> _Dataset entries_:

Segment Open

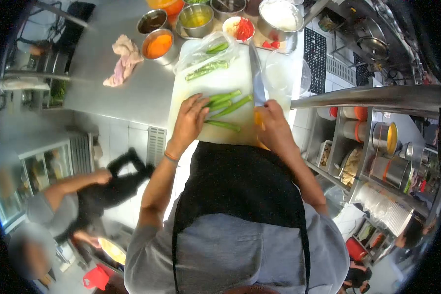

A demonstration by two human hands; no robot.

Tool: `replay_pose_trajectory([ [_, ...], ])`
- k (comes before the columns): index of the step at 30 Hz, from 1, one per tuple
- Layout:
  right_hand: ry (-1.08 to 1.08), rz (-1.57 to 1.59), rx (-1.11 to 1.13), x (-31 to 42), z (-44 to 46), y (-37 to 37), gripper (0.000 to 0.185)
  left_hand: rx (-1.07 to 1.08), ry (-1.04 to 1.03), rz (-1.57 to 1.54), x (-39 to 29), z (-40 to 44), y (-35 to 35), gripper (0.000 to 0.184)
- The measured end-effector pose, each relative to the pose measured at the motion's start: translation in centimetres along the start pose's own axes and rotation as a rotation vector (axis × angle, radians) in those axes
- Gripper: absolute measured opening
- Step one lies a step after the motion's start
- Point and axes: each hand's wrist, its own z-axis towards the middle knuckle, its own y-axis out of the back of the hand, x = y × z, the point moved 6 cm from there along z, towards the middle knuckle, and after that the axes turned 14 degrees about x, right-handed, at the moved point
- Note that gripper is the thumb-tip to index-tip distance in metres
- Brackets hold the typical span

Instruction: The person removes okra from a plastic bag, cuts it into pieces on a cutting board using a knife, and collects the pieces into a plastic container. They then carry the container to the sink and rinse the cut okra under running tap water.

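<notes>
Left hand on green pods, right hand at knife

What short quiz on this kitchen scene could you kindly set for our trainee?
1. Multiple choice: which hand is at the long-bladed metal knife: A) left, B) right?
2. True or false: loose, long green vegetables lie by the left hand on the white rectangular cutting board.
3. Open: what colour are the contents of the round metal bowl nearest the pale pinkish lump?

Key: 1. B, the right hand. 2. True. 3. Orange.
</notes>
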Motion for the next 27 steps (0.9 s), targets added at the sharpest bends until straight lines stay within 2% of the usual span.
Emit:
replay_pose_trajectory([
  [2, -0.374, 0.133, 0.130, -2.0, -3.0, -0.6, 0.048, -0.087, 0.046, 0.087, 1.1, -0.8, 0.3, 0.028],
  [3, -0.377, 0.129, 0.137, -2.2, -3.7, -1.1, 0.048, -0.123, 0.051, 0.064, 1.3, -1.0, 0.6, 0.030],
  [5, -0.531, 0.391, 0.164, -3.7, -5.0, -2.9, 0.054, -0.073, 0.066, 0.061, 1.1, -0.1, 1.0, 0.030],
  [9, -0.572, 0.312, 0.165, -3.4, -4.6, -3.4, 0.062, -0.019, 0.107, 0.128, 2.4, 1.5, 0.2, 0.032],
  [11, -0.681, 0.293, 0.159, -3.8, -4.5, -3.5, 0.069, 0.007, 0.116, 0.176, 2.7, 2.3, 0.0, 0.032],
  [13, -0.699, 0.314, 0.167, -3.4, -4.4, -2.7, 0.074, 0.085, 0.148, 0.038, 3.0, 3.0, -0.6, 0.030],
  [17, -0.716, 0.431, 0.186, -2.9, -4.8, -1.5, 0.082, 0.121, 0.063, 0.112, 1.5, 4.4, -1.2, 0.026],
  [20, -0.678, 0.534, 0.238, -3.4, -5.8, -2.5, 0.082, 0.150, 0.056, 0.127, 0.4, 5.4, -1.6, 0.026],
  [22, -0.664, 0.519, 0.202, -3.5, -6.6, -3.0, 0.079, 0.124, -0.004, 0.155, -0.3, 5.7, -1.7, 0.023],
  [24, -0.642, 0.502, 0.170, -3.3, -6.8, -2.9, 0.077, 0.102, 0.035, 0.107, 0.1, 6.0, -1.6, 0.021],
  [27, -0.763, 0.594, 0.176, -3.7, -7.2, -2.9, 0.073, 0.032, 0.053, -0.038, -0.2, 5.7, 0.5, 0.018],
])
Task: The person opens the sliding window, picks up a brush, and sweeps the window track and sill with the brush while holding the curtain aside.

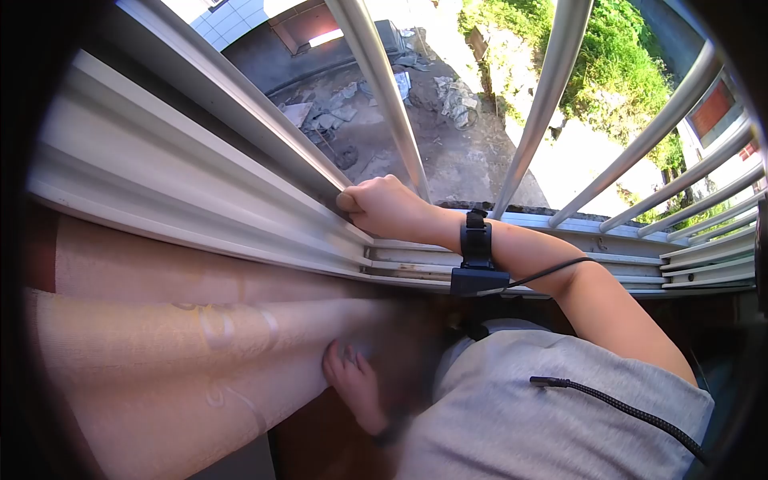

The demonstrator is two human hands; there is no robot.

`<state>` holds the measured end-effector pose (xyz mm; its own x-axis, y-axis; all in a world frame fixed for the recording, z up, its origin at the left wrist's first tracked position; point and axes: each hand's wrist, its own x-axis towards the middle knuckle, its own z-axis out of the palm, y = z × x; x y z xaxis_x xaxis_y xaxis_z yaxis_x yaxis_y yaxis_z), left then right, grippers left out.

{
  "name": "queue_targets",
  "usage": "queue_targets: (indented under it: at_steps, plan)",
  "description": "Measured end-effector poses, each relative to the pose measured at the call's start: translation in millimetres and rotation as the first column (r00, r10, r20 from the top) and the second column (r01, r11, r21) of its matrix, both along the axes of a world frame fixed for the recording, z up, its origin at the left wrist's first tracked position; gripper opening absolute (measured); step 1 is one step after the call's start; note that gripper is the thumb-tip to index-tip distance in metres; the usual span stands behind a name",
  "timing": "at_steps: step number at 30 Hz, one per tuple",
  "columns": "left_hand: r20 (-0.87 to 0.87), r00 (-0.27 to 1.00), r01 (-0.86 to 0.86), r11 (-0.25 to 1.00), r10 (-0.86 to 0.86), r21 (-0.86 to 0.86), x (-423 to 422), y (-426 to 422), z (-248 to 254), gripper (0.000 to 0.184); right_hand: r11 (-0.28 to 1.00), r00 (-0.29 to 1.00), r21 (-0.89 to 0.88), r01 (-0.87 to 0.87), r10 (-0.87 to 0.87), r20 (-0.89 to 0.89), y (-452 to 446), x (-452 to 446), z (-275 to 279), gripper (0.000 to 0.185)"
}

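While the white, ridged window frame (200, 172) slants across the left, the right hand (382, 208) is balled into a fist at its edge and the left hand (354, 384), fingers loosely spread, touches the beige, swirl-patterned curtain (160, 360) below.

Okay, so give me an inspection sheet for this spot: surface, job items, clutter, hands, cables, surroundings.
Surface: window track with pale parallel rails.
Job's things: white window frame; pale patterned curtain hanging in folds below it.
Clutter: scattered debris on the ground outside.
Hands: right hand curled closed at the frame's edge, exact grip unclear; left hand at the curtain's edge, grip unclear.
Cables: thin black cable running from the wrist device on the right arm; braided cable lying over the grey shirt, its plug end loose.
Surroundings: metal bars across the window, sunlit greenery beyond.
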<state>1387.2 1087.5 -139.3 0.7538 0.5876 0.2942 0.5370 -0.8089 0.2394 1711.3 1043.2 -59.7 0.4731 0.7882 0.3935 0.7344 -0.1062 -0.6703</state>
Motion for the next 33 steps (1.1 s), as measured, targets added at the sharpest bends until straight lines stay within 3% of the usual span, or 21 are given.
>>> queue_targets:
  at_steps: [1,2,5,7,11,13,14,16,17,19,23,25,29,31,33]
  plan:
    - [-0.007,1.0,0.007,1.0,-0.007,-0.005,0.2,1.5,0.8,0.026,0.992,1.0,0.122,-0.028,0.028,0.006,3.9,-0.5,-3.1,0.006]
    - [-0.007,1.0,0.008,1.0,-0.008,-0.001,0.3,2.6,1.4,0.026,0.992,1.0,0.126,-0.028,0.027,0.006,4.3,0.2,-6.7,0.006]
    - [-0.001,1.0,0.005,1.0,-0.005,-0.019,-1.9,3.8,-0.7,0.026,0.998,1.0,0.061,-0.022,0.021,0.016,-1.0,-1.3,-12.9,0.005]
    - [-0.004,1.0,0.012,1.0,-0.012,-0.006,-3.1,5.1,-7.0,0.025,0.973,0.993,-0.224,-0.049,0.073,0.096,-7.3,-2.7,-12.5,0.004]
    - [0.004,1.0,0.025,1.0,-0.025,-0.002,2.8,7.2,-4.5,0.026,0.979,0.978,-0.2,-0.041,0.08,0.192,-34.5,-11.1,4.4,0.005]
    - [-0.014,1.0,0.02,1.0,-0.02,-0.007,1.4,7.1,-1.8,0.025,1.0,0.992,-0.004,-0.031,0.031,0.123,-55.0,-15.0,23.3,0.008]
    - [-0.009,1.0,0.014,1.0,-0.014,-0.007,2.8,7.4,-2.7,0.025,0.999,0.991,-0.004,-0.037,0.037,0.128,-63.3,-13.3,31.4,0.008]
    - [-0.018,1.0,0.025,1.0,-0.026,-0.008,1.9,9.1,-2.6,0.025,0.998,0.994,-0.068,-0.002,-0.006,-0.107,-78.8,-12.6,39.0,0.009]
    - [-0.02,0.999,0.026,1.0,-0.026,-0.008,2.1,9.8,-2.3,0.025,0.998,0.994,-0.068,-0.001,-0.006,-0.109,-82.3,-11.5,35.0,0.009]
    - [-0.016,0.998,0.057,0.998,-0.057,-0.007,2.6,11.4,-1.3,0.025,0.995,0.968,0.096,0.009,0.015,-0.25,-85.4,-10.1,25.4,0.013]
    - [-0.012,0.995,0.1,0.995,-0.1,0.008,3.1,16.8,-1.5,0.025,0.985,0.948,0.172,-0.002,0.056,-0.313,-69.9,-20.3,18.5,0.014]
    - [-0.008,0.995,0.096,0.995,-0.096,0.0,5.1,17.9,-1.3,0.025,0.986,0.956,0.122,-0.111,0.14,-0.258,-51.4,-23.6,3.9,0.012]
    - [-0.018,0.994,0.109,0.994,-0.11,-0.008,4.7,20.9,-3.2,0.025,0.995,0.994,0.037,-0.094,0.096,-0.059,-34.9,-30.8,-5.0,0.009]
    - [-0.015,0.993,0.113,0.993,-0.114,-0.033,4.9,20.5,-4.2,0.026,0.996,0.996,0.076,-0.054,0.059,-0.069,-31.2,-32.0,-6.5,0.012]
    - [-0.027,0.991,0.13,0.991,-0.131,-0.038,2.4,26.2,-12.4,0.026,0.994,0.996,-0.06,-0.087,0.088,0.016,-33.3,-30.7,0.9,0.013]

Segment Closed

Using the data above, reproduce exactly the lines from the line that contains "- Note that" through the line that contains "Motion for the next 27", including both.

> _RESULT OF THE TASK_:
- Note that gripper is the thumb-tip to index-tip distance in metres
- Brackets hold the typical span

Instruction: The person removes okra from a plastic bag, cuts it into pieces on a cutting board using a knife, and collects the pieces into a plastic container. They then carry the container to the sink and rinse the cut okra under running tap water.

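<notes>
Left hand on green pods, right hand at knife

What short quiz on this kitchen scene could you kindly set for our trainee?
1. Multiple choice: which hand is at the long-bladed metal knife: A) left, B) right?
2. True or false: loose, long green vegetables lie by the left hand on the white rectangular cutting board.
3. Open: what colour are the contents of the round metal bowl nearest the pale pinkish lump?

Key: 1. B, the right hand. 2. True. 3. Orange.
</notes>
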Motion for the next 27 steps (0.9 s), targets added at the sharpest bends until straight lines stay within 2% of the usual span.

The answer has been supplied in full.